- [INFORMATION SUPPLIED]:
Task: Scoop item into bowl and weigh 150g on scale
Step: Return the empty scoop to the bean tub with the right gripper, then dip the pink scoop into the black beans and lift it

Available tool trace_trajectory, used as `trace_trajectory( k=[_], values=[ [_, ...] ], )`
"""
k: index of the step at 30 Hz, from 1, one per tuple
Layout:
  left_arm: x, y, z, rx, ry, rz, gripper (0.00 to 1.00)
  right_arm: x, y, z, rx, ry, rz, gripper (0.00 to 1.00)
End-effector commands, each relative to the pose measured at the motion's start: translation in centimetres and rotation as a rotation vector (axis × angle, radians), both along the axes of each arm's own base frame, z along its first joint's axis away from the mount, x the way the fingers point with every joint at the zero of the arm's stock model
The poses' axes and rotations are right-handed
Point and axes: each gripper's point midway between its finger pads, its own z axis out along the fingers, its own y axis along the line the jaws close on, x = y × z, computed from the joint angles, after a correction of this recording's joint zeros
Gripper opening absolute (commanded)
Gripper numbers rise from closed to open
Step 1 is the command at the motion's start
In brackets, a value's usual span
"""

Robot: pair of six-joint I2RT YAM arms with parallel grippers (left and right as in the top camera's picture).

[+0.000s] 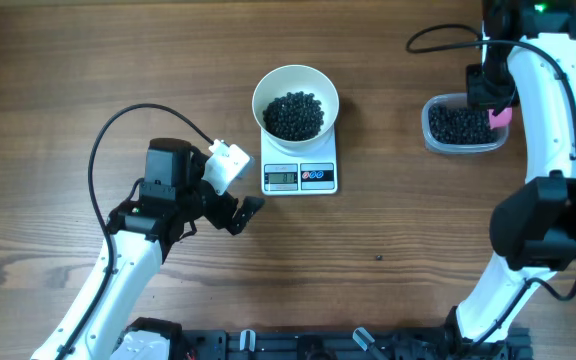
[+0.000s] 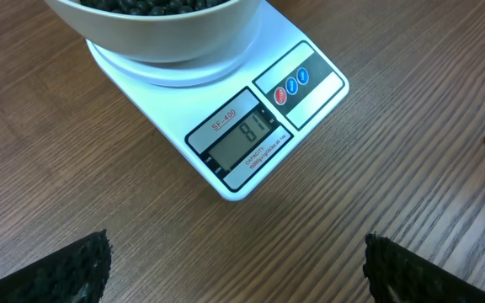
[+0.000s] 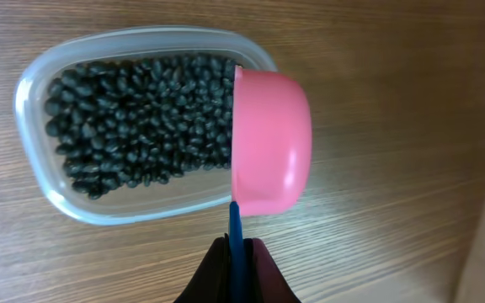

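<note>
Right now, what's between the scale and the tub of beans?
Nothing: the overhead view shows only bare table between the scale and the tub.

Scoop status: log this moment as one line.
right gripper shut on scoop at tub | left gripper open, facing scale | bowl on scale, holds beans

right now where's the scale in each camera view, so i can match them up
Overhead: the scale sits just above centre, under the white bowl, display toward the bottom edge.
Left wrist: the scale is upper middle, turned diagonally, with the bowl cut off at the top.
Right wrist: not in it; only the pink scoop and clear tub show.
Shared landmark: the white bowl on the scale, in the overhead and left wrist views.
</note>
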Motion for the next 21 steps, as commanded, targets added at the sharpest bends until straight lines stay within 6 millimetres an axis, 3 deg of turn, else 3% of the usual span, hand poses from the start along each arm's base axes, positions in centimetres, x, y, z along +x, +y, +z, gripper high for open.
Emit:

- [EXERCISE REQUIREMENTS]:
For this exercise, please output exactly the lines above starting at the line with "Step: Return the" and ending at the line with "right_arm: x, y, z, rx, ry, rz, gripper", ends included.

- [TASK RESPONSE]:
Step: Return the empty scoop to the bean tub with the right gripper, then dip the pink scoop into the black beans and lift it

Available tool trace_trajectory, used as `trace_trajectory( k=[_], values=[ [_, ...] ], )`
"""
k: index of the step at 30 Hz, from 1, one per tuple
Layout:
  left_arm: x, y, z, rx, ry, rz, gripper (0.00 to 1.00)
  right_arm: x, y, z, rx, ry, rz, gripper (0.00 to 1.00)

For this exercise, nothing more is required.